What to do: Return the lines of the data below in which the string "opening" occurs.
======== Data extract ========
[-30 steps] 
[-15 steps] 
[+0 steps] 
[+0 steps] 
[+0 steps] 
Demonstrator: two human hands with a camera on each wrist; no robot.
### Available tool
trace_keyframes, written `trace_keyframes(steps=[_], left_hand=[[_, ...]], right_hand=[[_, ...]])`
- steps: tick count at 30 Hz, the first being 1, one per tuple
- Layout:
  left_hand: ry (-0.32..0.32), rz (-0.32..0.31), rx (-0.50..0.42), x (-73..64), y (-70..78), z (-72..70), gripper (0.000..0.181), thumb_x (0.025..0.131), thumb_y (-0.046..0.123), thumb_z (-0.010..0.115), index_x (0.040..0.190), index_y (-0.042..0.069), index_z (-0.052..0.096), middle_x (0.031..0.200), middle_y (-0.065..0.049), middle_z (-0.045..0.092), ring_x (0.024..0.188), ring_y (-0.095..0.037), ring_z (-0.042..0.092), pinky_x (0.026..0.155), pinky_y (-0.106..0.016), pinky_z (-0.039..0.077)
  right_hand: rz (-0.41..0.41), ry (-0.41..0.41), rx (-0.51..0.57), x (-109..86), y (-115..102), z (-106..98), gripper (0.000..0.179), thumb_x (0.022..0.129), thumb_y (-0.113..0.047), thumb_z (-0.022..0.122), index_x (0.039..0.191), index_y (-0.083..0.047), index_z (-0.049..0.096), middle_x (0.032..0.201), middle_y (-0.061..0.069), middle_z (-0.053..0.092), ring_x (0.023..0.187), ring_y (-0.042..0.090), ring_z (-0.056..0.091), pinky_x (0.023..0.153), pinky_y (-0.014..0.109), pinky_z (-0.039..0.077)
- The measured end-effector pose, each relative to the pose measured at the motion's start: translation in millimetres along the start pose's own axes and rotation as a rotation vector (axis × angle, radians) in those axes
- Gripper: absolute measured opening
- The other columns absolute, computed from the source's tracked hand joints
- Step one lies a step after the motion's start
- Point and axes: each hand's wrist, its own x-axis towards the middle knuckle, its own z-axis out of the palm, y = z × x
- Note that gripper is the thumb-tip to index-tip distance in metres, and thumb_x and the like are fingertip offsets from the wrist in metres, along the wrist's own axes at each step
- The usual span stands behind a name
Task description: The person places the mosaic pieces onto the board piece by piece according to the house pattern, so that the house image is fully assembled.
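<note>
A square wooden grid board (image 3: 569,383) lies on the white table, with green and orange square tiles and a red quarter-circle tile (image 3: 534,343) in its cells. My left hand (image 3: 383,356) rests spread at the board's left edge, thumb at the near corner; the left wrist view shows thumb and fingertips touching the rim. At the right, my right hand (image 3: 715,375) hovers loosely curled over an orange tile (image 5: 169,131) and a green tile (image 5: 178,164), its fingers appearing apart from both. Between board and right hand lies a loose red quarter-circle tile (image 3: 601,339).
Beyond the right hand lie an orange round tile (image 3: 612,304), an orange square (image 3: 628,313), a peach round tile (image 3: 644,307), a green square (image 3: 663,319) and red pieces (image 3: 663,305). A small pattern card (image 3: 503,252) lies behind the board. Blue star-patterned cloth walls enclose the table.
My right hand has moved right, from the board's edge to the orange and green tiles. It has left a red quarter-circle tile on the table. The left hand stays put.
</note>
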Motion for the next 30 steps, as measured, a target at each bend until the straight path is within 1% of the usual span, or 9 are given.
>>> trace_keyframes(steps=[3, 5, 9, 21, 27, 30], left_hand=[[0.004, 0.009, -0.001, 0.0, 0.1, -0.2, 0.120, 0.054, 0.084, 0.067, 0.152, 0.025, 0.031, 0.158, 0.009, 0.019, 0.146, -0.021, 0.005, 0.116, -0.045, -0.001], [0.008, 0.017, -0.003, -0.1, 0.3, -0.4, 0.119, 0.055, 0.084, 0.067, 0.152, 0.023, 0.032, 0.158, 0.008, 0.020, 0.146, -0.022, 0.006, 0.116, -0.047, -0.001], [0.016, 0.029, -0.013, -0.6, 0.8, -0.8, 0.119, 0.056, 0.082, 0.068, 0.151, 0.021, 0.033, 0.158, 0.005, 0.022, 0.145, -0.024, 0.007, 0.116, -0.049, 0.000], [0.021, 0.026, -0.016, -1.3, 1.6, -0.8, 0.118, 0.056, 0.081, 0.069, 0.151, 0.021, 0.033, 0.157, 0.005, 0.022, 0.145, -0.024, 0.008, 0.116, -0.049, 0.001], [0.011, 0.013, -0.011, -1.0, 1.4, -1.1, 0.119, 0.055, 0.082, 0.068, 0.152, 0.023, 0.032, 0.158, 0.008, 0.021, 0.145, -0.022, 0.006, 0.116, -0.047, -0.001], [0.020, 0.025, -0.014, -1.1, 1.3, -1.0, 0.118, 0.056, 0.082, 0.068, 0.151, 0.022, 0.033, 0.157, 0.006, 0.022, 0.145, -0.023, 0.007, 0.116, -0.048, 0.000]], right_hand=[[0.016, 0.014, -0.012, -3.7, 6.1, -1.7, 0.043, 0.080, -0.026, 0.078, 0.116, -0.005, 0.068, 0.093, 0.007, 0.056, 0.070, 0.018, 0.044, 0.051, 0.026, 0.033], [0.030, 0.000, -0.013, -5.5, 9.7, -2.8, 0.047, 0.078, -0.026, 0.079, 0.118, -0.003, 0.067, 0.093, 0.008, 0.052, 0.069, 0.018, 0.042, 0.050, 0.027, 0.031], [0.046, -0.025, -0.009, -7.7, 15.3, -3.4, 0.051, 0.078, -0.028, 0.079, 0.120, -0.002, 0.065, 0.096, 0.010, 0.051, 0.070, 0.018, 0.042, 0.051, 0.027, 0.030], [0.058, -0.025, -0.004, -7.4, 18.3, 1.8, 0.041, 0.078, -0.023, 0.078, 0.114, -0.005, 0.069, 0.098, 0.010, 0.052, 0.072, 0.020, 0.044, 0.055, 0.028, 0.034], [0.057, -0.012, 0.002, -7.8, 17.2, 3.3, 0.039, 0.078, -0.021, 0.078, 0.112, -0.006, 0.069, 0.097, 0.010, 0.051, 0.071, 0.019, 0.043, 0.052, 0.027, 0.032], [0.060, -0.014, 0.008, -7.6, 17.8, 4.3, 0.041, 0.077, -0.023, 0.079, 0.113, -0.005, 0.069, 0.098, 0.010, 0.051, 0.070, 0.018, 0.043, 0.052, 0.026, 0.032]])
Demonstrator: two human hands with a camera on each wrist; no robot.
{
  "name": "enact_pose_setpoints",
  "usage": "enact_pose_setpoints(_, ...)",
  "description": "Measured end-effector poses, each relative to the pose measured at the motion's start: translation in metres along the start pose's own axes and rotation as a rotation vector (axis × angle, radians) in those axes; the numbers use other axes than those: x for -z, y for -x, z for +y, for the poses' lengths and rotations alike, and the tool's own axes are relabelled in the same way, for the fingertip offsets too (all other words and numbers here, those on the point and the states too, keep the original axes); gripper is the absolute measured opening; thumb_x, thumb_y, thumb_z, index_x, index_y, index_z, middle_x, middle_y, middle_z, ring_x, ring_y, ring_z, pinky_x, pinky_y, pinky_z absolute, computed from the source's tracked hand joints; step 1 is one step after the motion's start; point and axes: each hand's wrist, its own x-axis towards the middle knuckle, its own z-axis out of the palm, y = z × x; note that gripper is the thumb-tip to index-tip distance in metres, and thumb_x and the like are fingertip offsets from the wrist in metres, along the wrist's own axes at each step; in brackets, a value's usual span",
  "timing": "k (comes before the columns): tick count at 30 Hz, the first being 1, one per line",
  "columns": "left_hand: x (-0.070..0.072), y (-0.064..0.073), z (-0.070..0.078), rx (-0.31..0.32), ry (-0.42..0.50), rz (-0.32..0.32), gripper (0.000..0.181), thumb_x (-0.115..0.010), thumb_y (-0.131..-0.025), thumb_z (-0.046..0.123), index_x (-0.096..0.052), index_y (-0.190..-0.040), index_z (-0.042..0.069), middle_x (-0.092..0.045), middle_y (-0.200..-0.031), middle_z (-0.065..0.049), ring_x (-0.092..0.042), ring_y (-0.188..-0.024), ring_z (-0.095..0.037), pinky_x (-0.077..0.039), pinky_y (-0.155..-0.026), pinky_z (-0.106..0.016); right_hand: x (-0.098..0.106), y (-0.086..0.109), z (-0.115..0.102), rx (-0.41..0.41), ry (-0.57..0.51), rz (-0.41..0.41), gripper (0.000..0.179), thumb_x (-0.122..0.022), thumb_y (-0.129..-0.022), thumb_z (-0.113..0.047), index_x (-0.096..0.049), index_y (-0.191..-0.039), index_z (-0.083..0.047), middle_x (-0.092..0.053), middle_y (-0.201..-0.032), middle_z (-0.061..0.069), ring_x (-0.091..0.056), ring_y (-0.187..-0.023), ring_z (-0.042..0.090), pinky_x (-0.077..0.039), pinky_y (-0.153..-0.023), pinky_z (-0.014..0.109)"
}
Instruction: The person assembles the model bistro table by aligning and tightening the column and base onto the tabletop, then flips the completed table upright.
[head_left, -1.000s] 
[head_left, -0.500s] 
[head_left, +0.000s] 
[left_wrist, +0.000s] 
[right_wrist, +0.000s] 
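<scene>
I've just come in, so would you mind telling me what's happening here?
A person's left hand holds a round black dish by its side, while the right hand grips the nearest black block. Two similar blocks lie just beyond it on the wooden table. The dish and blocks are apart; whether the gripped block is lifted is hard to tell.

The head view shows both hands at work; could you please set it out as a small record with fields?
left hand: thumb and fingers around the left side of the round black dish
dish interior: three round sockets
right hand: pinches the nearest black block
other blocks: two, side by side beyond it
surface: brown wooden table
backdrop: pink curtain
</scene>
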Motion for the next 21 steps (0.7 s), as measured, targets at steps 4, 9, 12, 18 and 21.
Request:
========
Result below:
- Gripper: absolute measured opening
  "description": "Measured end-effector poses, each relative to the pose measured at the motion's start: translation in metres along the start pose's own axes and rotation as a rotation vector (axis × angle, radians) in those axes; the numbers use other axes than those: x for -z, y for -x, z for +y, for the poses' lengths and rotations alike, and the tool's own axes are relabelled in the same way, for the fingertip offsets too (all other words and numbers here, those on the point and the states too, keep the original axes); gripper is the absolute measured opening; thumb_x, thumb_y, thumb_z, index_x, index_y, index_z, middle_x, middle_y, middle_z, ring_x, ring_y, ring_z, pinky_x, pinky_y, pinky_z absolute, computed from the source's tracked hand joints; step 1 is one step after the motion's start; point and axes: each hand's wrist, its own x-axis towards the middle knuckle, its own z-axis out of the palm, y = z × x; note that gripper is the thumb-tip to index-tip distance in metres, and thumb_x and the like are fingertip offsets from the wrist in metres, along the wrist's own axes at each step; in brackets, a value's usual span",

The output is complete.